I used to live around the corner and always enjoyed a drink or two there in the days of youth. Back in the 90’s the bathroom had a blue lightbulb and was consequently rather dark. When I mentioned it to the bartender he said “we keep it that way so the junkies can’t see their veins and will go elsewhere to shoot up.” Some things never change.

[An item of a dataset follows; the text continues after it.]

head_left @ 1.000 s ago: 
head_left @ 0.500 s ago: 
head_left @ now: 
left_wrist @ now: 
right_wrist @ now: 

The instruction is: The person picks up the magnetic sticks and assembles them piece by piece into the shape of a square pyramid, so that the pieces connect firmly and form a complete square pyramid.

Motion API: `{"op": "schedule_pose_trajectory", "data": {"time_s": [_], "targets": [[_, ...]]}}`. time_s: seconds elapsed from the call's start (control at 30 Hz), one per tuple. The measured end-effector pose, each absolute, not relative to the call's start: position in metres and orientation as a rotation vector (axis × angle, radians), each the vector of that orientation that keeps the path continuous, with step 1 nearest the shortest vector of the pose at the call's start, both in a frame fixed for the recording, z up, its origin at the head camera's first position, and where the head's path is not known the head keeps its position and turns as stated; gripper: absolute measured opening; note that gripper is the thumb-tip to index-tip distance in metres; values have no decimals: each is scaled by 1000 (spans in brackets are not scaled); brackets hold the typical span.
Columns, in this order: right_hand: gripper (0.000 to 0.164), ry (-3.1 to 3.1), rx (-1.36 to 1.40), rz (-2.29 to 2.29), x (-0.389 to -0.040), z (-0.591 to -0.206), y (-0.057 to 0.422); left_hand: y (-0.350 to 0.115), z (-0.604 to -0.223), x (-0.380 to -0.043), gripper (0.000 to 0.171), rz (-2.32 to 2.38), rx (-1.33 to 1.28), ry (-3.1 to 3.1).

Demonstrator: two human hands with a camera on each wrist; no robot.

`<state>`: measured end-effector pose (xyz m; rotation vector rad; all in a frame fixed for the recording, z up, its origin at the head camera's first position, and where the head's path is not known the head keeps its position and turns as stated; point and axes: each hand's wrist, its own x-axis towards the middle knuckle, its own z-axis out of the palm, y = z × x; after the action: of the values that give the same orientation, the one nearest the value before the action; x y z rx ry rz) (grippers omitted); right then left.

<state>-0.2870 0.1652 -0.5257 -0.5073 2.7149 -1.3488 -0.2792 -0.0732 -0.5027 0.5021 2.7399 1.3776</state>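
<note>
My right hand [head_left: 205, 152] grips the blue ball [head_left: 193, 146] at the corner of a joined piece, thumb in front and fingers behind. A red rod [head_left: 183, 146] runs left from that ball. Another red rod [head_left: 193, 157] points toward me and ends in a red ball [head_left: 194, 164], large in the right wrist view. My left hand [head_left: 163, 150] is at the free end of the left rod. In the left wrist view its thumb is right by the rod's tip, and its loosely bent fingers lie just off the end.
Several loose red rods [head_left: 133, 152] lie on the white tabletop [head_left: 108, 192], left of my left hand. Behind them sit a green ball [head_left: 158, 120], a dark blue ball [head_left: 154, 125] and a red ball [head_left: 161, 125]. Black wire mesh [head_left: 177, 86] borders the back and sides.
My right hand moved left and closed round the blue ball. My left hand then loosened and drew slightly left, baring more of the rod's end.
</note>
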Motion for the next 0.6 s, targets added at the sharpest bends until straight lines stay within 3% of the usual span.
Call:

Rents still just too damn expensive. It’s driven out a lot of fun folks out of SF, and shutting down businesses that makes SF interesting.
Had some wild times there in the 90s, but the reality is that to keep the places you loved open, you need to visit and spend money at them regularly.
$10k/mo rent? For this space? Good luck finding someone to pay that for a space like this. A dive bar is about the only thing that could fit there without serious renovation. Something tells me the owner of this place is going to look to sell and/or have the thing torn down and sold to developers.
Yeah, really preposterous rent. I can think of another nearby bar that’s about 3-4 times bigger and pays the same rent. And 17th and Capp provides no foot traffic. I wonder if the owner has thought ahead to what’s next, but NO one is ever going to pay that for that space. If I were them, I’d be begging the Uptown to stay at, say, $6k. You don’t know what you’ve got ’til it’s gone . . .
What will it take for these landlords to stop charging 2019 rent in a 2023 world?